Высший и низший класс
По словам Эммитта Пенделтона, время действия рассказа — незадолго до 2060 года. Для обсуждения текста, возможно, будет полезным определиться, действительно ли высший класс, «чьё генетическое наследие было исправлено для познания и мира», отличается по происхождению от «людей» — Пола и его новообретённой семьи, хищников. Полисмен, совершающий обход, был возвышен из чего-то вроде собаки: «Полисмен кивал лохматой головой, улыбаясь, греясь в чувстве признания, одобрения тех, кто возвысил его из животного состояния. (…) Полисмен был слишком туп, слишком неразумен, чтобы внешний облик одурачил его так же, как и его господ». Имея таких псевдоразумных зверей, чтобы выполнять чёрную работу, господа могут сосредоточиться на книгах и абстрактных идеалах (Пенделтон рассказывает, как его отца ударили книгой из-за мольб о еде).

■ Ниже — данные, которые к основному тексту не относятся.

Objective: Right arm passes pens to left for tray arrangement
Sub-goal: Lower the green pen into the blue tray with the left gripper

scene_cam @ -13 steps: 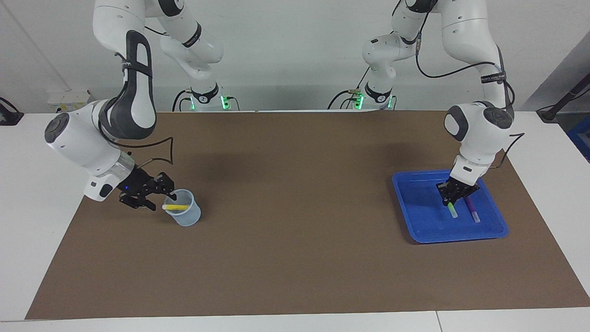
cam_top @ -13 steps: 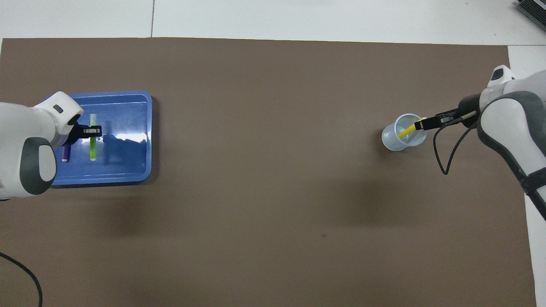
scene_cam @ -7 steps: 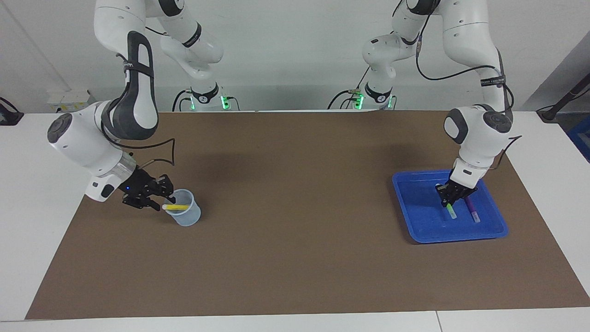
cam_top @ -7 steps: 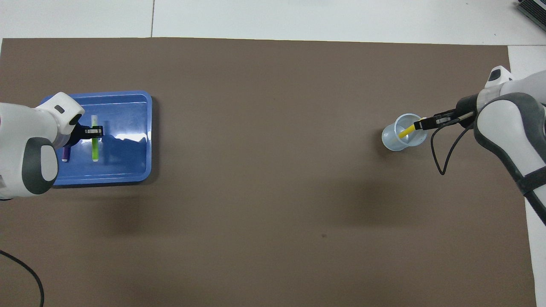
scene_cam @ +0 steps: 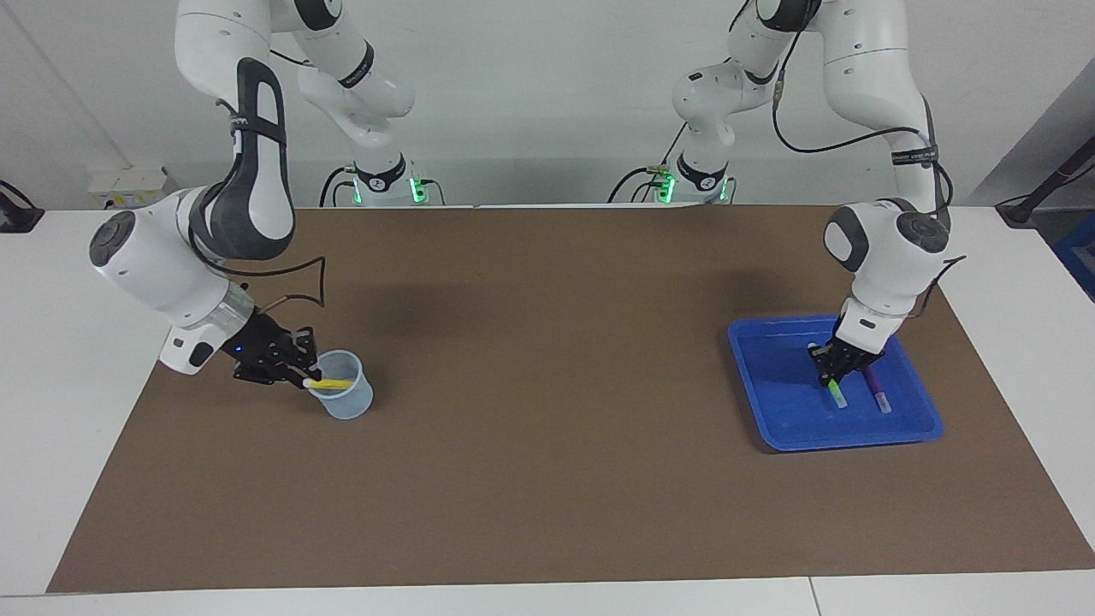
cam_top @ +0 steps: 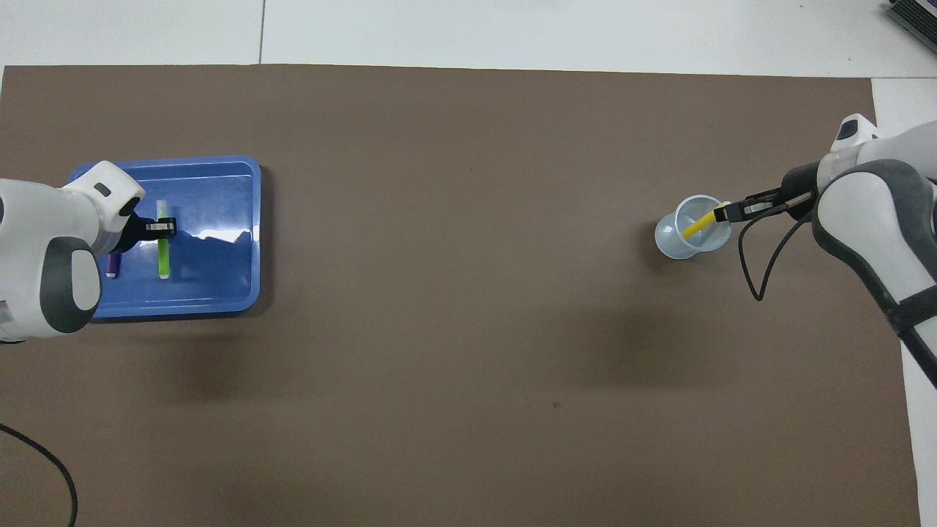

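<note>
Shallow square bright blue plastic tray (scene_cam: 757, 376) (cam_top: 241, 219) w/ raised rim, on brown mat (scene_cam: 547, 359) (cam_top: 468, 329) toward left arm's end of table. In tray: slim green marker pen (scene_cam: 837, 393) (cam_top: 162, 252) and slim purple marker pen (scene_cam: 878, 390) (cam_top: 113, 264), lying flat side by side, apart, whitish ends pointing away from robots. Purple one closer to table end, partly hidden under wrist in overhead view.

Left gripper (scene_cam: 831, 370) (cam_top: 159, 228), black two-finger, low inside tray, clenched on green pen's shaft, pen down on tray floor.

Small translucent bluish plastic cup (scene_cam: 346, 398) (cam_top: 684, 234) upright on mat toward right arm's end, well apart from tray. Slim yellow marker pen (scene_cam: 329, 384) (cam_top: 699, 223) leaning in cup, tilted steeply, upper end sticking out over rim toward right gripper.

Right gripper (scene_cam: 301, 376) (cam_top: 721, 214), black w/ small blue light and thin black cable, just beside cup rim at pen's upper end. Tips at pen end; cannot tell whether clamped on it or merely flanking it.
</note>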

Разумеется, повествовательная точка зрения, которая склоняется к Полу в качестве «человека», создаёт соотносительные утверждения, вроде «Сам он жил там же, где его родила мать, высоко в доме, построенном, когда господами были люди». Очевидно, что господа тоже считают себя людьми, а Пола и его гено́м — просто дурным сном, который следует подавить и забыть. Пол утверждает, что они боятся сносить старые здания, опасаясь вернуть к осознанной памяти и к жизни прежние, вырожденческие времена.
Высказывания женщины со сломанной шеей порой немного таинственны: «не думала, что вы действительно существовали. (…) Я мертва, знаешь ли. (…) Мертва. (…) Никогда, никогда, никогда. Ещё год, и всё было бы в порядке. (…) Я думала, вы все исчезли… Все исчезли — давным-давно, как дурной сон». Когда она говорит «Странная эволюция. Человек стал пищей для людей», он выходит из себя — концепция и само слово «эволюция» чужды ему.
Чем питаются господа? Является ли малиновый порошок, что застывает, будучи извлечённым из коробочки в форме луны, исключительно наркотиком, который можно вдохнуть, без какой-либо питательной ценности? Очевидно, что господа считают себя людьми, а прежний гено́м чем-то, что лучше забыть.
Генетика и рассказ
Первостепенным вопросом в тексте становится то, что за генетический процесс предоставил «господам» эти псионические силы, а также позволяет им жить после того, как сломаны их шеи, и выживать, не имея для пропитания сельскохозяйственных культур или животных. Довольно интересно, что в конце рассказа появляется четырёхмерный портрет Хуго де Фриза, изображающий его развитие до смерти, а затем снова к возрождению в виде делящейся клетки. Работа де Фриза с ослинником Ламарка ( Oenothera lamarckiana , он же примула вечерняя, Evening Primrose ) немного отличалась от теории постепенной эволюции Дарвина в том, что постулировала быстрое изменение через мутацию. (Он также работал с гибридизацией растений и полиплоидией, которые, по моему мнению, абсолютно необходимы для сколь-нибудь существенного понимания «Книги Короткого Солнца» Вулфа.) Работа де Фриза в какой-то степени имеет дело с сальтацией (очень сильными изменениями от одного поколения к следующему), которую мы и видим в действии в рассказе, когда оба класса — и высший и низший — верят, что являются людьми, но отличаются друг от друга настолько, что относятся, по сути, к разным биологическим видам. [12] Сальтация (от лат. saltus — скачок) — внезапное и сильное изменение организма в результате одной или нескольких мутаций, которые приводят к появлению нового вида, резко отличающегося от представителей родительского вида. Сальтационные теории предлагались в качестве альтернативы дарвинизму, согласно которому эволюция происходит постепенно. Именно сальтационистом был Ламарк, сторонником идей которого был Вулф: «Давайте не будем винить Бога за всё. Я также верю в ламаркизм, в той форме как его выдвинул Ламарк. (Ламаркизм, представленный в стандартных учебниках, на самом деле — лысенковщина, соломенное чучело, созданное противниками ламаркизма, он откровенно ложен и легко опровергается.) В этом нет никакого парадокса: ламаркизм и дарвинизм не являются взаимоисключающими, разве что политически» (Из эссе «Солнце Гелиоскопа»).
Деревья также были модифицированы, чтобы излучать собственный свет: «аромат ночных цветов наполнял воздух парка, а деревья, растущие вдоль тропинок, светились голубоватым светом, который сами же и вырабатывали; в городе, за пределами последней живой изгороди, огромные здания, новые и старые, казались горами, подсвеченными изнутри».